To do:
Only the lines from the one containing "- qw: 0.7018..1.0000" through the last line of the data are to be written out, exactly and in full.

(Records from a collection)

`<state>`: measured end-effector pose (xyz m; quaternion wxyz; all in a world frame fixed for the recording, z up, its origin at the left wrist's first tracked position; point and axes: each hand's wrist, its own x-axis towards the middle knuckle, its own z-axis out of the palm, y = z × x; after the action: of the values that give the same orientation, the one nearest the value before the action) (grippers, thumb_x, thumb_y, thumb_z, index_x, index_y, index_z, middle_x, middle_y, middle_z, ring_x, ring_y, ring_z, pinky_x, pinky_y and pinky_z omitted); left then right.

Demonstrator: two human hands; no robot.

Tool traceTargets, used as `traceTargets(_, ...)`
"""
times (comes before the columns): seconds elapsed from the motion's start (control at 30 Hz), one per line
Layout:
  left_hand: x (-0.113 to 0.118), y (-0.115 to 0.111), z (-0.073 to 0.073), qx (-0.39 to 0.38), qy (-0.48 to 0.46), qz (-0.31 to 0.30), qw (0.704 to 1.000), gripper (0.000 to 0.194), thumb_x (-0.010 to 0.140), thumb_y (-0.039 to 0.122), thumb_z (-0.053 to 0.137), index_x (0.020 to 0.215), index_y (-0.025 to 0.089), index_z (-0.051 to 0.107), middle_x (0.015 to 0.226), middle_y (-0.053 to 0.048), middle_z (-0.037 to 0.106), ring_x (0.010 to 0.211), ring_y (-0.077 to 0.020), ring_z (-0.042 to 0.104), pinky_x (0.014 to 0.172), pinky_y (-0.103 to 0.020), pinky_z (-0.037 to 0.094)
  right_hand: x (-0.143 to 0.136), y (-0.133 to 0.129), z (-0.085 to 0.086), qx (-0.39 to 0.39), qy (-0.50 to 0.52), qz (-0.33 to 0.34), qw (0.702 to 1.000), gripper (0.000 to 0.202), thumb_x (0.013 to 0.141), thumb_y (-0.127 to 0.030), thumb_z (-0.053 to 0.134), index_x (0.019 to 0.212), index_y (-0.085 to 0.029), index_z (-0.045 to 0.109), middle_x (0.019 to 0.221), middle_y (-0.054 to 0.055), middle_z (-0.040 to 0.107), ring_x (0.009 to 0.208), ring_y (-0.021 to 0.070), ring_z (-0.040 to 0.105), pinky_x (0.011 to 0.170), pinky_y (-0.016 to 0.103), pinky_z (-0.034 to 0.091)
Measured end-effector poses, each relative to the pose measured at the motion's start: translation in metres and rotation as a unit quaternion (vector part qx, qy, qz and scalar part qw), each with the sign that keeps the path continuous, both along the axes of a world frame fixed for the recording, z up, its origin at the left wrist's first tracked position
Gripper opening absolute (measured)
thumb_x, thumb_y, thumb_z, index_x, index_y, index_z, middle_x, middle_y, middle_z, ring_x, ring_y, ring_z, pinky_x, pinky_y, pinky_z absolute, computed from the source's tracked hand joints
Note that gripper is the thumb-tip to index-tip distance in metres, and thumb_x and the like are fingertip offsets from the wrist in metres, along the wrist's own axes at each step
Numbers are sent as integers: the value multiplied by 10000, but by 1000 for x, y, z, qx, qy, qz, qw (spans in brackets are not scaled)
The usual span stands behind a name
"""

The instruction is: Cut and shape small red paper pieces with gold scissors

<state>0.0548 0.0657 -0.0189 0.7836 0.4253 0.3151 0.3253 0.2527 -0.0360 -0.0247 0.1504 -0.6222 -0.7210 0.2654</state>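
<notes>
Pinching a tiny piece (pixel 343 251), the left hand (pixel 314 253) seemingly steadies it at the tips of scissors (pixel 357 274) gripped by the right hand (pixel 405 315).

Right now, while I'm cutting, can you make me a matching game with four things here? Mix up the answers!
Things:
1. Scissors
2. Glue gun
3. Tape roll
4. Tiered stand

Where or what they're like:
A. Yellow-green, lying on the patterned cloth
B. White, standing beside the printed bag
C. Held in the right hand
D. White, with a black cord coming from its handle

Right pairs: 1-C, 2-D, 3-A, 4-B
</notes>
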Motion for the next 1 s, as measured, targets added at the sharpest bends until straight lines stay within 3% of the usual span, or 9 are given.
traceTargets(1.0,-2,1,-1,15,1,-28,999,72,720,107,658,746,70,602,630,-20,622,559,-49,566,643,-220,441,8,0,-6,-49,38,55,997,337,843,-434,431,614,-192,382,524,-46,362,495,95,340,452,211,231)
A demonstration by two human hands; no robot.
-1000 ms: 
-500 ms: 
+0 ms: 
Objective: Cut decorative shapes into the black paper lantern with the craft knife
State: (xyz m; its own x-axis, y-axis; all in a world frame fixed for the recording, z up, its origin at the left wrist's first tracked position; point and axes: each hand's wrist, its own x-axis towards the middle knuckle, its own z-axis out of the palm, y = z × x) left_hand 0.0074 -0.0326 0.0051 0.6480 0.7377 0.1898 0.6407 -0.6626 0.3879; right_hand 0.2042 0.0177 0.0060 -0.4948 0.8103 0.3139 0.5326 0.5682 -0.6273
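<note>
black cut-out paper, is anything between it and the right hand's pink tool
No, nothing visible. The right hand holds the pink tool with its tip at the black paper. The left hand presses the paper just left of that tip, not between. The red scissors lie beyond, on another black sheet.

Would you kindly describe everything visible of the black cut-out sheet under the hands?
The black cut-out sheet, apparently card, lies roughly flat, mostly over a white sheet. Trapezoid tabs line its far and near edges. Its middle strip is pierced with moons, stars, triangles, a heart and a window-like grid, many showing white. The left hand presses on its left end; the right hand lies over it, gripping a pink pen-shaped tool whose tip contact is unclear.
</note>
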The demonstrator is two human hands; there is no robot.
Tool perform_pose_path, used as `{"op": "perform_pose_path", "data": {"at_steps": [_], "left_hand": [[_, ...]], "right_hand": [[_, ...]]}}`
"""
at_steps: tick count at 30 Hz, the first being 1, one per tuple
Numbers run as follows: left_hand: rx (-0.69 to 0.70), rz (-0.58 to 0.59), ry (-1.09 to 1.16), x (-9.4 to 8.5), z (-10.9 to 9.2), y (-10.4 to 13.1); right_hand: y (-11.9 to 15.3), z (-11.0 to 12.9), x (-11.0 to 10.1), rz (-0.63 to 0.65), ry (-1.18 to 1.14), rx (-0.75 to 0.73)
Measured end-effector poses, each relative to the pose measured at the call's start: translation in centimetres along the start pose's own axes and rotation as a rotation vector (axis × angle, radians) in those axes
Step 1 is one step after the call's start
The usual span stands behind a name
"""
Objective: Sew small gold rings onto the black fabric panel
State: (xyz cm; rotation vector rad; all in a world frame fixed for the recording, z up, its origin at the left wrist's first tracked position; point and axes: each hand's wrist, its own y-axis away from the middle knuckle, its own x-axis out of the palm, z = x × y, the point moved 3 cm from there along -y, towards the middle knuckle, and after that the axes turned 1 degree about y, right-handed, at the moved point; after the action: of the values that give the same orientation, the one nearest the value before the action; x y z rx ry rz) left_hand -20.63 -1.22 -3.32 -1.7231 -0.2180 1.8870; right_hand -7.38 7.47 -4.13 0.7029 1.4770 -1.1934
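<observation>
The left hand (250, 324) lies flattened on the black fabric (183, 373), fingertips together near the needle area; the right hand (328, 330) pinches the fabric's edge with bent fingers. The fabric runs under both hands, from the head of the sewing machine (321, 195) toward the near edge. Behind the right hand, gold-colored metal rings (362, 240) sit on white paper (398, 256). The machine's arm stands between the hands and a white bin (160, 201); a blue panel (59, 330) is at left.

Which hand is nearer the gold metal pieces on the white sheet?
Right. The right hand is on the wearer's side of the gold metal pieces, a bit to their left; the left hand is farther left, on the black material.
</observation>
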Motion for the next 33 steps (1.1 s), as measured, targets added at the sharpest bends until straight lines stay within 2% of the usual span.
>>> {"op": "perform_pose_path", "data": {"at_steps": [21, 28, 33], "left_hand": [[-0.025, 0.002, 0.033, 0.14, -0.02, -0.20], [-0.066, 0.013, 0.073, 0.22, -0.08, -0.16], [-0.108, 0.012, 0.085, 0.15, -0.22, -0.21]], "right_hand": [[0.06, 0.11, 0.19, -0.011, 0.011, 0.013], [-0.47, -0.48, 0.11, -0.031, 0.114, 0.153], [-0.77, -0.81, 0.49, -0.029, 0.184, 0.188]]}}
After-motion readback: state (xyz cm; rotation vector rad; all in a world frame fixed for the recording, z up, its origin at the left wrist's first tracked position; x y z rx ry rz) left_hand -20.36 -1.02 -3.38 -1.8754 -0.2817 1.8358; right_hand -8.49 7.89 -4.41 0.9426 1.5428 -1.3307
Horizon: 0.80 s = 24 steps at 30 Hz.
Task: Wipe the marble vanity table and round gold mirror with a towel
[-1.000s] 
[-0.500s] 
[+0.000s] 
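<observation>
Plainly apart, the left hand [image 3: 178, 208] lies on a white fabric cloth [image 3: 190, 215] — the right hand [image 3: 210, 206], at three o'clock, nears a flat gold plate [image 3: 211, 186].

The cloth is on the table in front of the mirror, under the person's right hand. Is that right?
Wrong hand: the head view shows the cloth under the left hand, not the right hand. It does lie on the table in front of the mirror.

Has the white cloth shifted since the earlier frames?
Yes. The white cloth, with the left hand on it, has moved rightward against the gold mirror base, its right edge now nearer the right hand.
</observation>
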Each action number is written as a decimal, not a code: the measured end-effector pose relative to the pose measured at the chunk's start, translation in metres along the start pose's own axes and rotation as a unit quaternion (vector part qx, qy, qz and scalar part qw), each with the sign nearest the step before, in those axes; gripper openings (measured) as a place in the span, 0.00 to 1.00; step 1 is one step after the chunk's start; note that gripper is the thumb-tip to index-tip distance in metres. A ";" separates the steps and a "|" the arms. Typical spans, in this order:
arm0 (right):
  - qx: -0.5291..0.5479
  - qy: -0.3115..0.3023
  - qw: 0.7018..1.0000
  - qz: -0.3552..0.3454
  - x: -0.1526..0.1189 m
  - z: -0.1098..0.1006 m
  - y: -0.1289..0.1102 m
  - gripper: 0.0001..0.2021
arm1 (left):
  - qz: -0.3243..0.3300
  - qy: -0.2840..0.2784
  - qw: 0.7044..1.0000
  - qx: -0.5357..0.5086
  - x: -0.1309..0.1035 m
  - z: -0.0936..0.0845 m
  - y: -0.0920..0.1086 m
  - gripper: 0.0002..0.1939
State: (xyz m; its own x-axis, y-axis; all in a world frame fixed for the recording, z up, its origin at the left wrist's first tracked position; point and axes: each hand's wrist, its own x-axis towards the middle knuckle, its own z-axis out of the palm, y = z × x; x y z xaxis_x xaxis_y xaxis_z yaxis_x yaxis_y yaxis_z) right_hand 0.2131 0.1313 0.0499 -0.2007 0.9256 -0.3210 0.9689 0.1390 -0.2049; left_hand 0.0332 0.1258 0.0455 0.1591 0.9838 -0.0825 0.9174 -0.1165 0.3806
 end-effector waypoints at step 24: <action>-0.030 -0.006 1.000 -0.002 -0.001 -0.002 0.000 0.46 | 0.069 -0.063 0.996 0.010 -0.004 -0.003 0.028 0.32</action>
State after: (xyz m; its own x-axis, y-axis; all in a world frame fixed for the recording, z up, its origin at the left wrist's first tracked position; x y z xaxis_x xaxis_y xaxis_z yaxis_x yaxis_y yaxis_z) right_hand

Solved problem:
  - qw: 0.7018..1.0000
  - qz: -0.3552..0.3454
  - x: -0.1526..0.1189 m
  - z: -0.1098..0.1006 m
  - y: -0.1289..0.1102 m
  - gripper: 0.0001..0.2021
arm1 (left):
  - qz: -0.3243..0.3300
  - qy: -0.2840..0.2784
  - qw: 0.7044..1.0000
  - qx: -0.5357..0.5086
  - x: -0.1309..0.1035 m
  - z: -0.0936..0.0845 m
  - y: -0.0920..0.1086 m
  - gripper: 0.0002..0.1939
State: (xyz m; its own x-axis, y-axis; all in a world frame fixed for the recording, z up, its origin at the left wrist's first tracked position; point and axes: each hand's wrist, its own x-axis towards the middle knuckle, its own z-axis out of the palm, y = z × x; x y z xaxis_x xaxis_y xaxis_z yaxis_x yaxis_y yaxis_z) right_hand 0.2131 0.1313 0.0499 -0.2007 0.9256 -0.3210 0.9689 0.1390 -0.2049; left_hand 0.0332 0.1258 0.0455 0.1591 0.9838 -0.0825 0.9174 -0.1165 0.3806
 end-effector waypoints at step 24: <action>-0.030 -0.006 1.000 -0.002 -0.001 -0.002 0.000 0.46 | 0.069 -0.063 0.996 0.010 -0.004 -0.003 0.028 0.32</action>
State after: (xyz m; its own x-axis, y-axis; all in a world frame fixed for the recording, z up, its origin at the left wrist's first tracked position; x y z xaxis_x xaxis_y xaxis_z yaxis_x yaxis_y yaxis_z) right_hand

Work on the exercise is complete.